Posted by Admin On April - 23 - 2017

GOP CONVENTIONIn contrast to preceding years, the current changes that are about to sweep the American educational sector cannot be predicted. Obviously, this is due to Donald Trump emerging victorious in the last presidential elections.

But during his campaign, Trump didn’t say much about his plans for the educationaIl sector and most of what he did say lacked details. Some of the radical changes being anticipated are outlined below.

School Choice Push

In Trump’s administration, school choice is a central focus in his detailed proposals for the educational sector. To this end, Trump has pledged to invest $20 billion into a program that plans to allocate grants to states to enable the improvement and expansion of school choice around the country.

With Betsy DeVos’ appointment as the Secretary of Education, Trump’s administration is poised to push school choice. DeVos, who for many years has been advocating for school vouchers and charter schools is about to make her dream come true.

But it remains to be seen if Trump would follow through on his promises this year. Trump’s pledge comes at the cost of $20 billion. With his interest in the cutting of taxes, construction of a wall along the Mexican border, and possible implementation of a major infrastructural investment plan, he might not be eager to expend the effort necessary to lobby Congress for a K-12 push.

End of the Crusade on Campus Sexual Assault

During his campaign, Trump promised to revoke Obama’s executive directives ordered by Obama once he assumed office. If this promise is kept, a major effect would be felt on college campuses all over the country since the Obama administration used its executive authority to force schools to clamp down on sexual assault, which is believed to be rampant on campus.
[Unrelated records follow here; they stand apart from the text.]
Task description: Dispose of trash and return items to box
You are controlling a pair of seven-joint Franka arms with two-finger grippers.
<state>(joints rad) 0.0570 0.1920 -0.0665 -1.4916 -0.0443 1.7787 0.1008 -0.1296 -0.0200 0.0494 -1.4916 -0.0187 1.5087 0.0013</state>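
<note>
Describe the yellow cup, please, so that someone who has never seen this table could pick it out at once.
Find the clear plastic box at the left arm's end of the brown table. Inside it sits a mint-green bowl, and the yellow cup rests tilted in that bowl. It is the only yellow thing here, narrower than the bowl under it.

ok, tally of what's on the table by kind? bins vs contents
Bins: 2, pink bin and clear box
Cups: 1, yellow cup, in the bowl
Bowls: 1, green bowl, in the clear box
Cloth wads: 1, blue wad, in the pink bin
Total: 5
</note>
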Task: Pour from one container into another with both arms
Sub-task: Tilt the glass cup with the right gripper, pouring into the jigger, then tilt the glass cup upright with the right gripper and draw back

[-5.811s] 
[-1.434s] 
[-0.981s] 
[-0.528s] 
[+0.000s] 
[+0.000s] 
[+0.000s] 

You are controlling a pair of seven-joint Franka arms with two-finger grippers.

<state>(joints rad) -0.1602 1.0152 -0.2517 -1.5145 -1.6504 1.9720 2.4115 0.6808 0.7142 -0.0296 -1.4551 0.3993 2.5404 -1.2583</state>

The “Dear Colleague” letter of 2011, mandated schools to either lower their burden of proof for accusations of sexual assault or lose federal funding. This directive, together with a surge of investigations by the OCR (Office for Civil Rights) drove college administrators to implement more aggressive policies on sexual assault. If Trump repeals the letter and reduces the investigative pace of OCR, the end of the crusade against campus sexual assault might very well be in sight.

Transgender Bathrooms

Another area that might be affected if Trump’s promise of repealing Obama’s executive directives is implemented is the issue of transgender persons using school locker rooms and bathrooms.

This issue is still a major source of conflict, with Republicans in North Carolina declining to amend the law in a special session that was held towards the end of last year. Also, a court case is still pending at the federal level against the joint letter by the Justice and Education Departments ruling that public schools should permit students to use bathrooms meant for their gender.

Although Trump might repeal Obama’s bathroom directive, this alone wouldn’t solve the issue. The issue may eventually have to be determined by the Supreme Court.